#### EXERCISE GOAL:
In the data below, how many lines contain the string "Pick"? Give only the figure.

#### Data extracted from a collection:
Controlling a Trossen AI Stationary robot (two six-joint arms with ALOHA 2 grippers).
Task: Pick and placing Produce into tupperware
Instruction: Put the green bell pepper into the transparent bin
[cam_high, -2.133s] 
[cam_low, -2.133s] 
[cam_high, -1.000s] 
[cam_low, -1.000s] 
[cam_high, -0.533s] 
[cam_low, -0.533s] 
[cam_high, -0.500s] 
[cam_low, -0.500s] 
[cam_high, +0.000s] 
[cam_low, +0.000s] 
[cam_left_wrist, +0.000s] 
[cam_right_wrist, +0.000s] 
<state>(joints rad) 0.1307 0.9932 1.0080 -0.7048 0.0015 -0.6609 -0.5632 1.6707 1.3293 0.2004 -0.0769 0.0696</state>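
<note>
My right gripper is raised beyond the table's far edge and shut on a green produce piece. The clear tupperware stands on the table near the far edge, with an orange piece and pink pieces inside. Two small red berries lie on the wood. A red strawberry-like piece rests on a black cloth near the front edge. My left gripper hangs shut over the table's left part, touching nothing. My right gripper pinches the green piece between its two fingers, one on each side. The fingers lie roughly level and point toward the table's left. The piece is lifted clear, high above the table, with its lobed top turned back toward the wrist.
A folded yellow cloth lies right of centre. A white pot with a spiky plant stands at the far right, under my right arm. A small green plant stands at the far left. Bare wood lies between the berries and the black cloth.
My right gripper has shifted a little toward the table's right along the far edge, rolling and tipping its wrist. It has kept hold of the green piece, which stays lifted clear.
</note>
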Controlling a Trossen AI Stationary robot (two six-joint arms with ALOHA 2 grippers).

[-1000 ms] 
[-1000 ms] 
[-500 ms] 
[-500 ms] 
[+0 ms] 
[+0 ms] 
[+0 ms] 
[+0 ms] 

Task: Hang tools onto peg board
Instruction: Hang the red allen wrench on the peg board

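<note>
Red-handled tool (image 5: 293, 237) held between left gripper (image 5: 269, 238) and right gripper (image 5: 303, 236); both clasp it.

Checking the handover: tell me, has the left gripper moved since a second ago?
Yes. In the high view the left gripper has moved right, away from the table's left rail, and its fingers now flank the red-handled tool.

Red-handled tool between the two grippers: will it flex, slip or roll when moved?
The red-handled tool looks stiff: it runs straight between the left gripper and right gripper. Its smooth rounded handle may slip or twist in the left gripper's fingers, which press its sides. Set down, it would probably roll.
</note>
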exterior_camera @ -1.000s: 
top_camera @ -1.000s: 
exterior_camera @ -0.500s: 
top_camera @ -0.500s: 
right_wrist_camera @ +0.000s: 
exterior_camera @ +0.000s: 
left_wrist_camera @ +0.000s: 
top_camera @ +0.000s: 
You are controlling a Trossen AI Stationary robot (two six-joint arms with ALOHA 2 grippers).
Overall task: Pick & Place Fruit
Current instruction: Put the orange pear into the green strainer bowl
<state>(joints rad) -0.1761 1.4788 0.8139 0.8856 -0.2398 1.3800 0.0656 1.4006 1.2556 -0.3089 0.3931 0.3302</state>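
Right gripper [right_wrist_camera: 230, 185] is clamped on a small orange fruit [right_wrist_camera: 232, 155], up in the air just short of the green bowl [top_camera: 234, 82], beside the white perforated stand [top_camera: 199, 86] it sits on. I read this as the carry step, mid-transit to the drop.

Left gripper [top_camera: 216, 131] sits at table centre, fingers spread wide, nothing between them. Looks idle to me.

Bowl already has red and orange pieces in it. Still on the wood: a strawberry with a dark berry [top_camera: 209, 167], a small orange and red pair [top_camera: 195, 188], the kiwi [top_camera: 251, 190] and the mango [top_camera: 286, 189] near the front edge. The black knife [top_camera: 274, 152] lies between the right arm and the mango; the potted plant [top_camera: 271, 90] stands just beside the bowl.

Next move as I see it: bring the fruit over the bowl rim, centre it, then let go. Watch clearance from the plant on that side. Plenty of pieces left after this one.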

#### RESULT FOR THIS EXERCISE:
2